> **Exercise**:
Retype the listing exactly as it stands, and keep every image out.

> **Input data**:
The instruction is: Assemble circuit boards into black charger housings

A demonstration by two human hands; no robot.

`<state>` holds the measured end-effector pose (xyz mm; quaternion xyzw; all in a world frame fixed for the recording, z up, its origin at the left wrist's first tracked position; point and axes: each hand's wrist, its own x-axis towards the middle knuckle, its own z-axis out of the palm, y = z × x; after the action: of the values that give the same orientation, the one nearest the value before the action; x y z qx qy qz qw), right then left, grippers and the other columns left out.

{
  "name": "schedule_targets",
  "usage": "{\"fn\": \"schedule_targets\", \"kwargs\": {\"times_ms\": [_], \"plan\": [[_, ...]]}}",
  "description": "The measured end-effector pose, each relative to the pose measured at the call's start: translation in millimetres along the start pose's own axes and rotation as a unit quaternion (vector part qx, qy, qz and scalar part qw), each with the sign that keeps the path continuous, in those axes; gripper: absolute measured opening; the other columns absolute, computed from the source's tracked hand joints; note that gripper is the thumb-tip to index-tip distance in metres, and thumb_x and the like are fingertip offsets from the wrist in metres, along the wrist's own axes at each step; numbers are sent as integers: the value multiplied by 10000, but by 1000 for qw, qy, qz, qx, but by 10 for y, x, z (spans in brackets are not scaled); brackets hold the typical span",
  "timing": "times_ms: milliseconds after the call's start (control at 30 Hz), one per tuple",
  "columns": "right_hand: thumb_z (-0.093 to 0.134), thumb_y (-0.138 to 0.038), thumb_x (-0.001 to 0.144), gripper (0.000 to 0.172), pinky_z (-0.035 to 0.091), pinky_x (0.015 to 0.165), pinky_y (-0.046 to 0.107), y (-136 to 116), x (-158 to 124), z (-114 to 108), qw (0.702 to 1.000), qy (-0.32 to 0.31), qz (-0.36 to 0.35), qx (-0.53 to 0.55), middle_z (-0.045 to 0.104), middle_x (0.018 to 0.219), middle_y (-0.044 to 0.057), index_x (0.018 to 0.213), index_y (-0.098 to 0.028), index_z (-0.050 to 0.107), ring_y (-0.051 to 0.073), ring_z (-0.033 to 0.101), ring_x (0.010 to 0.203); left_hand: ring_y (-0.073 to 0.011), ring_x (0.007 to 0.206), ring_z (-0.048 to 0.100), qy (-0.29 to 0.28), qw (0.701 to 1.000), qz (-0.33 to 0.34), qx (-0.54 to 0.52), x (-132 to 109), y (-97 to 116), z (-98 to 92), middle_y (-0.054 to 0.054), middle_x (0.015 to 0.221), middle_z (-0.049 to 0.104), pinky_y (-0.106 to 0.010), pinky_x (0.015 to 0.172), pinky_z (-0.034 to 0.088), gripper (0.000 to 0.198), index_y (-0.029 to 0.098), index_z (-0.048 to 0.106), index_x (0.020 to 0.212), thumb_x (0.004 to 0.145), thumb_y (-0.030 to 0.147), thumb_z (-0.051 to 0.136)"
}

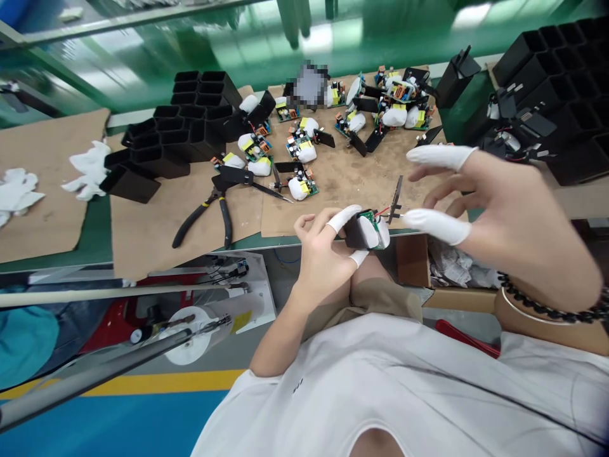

> **Answer box**:
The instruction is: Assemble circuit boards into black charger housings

A demonstration by two human hands; no robot.

`<state>` holds the measured end-effector pose (xyz mm; quaternion xyzw; all in a world frame fixed for the recording, z up, its origin at the left wrist's first tracked position; point and axes: each hand's wrist, its own x-axis towards the middle knuckle, its own z-axis out of the palm, y = z × x; after the action: of the values that give the same orientation, the one nearest the value before the action; x y z qx qy qz qw), right then left, grippers and the other columns left out.

{
  "name": "schedule_targets",
  "usage": "{\"fn\": \"schedule_targets\", \"kwargs\": {\"times_ms\": [_], \"plan\": [[_, ...]]}}",
  "description": "The measured end-effector pose, each relative to the pose measured at the call's start: translation in millimetres along the start pose's own axes and rotation as a unit quaternion (vector part qx, qy, qz and scalar part qw), each with the sign that keeps the path continuous, in those axes; gripper: absolute measured opening; the other columns absolute, computed from the source's tracked hand joints; note that gripper is the thumb-tip to index-tip distance in metres, and thumb_x and the like are fingertip offsets from the wrist in metres, along the wrist's own axes at each step; numbers are sent as integers: the value multiplied by 10000, but by 1000 for qw, qy, qz, qx, but by 10 for y, x, z (spans in brackets are not scaled); brackets hold the typical span",
  "timing": "times_ms: milliseconds after the call's start (control at 30 Hz), one per tuple",
  "columns": "right_hand: thumb_z (-0.093 to 0.134), thumb_y (-0.138 to 0.038), thumb_x (-0.001 to 0.144), gripper (0.000 to 0.172), pinky_z (-0.035 to 0.091), pinky_x (0.015 to 0.165), pinky_y (-0.046 to 0.107), y (-136 to 116), x (-158 to 124), z (-114 to 108), qw (0.702 to 1.000), qy (-0.32 to 0.31), qz (-0.36 to 0.35), qx (-0.53 to 0.55), middle_z (-0.045 to 0.104), middle_x (0.018 to 0.219), middle_y (-0.044 to 0.057), index_x (0.018 to 0.213), index_y (-0.098 to 0.028), index_z (-0.050 to 0.107), ring_y (-0.051 to 0.073), ring_z (-0.033 to 0.101), ring_x (0.010 to 0.203); left_hand: ring_y (-0.073 to 0.011), ring_x (0.007 to 0.206), ring_z (-0.048 to 0.100), qy (-0.29 to 0.28), qw (0.701 to 1.000), qz (-0.33 to 0.34), qx (-0.54 to 0.52), x (-132 to 109), y (-97 to 116), z (-98 to 92), middle_y (-0.054 to 0.054), middle_x (0.015 to 0.221), middle_z (-0.049 to 0.104), pinky_y (-0.106 to 0.010), pinky_x (0.015 to 0.172), pinky_z (-0.034 to 0.088), gripper (0.000 to 0.198), index_y (-0.029 to 0.098), index_z (-0.048 to 0.106), index_x (0.020 to 0.212), thumb_x (0.004 to 0.145), thumb_y (-0.030 to 0.147), thumb_z (-0.051 to 0.136)"
}

That completes the answer to the exercise.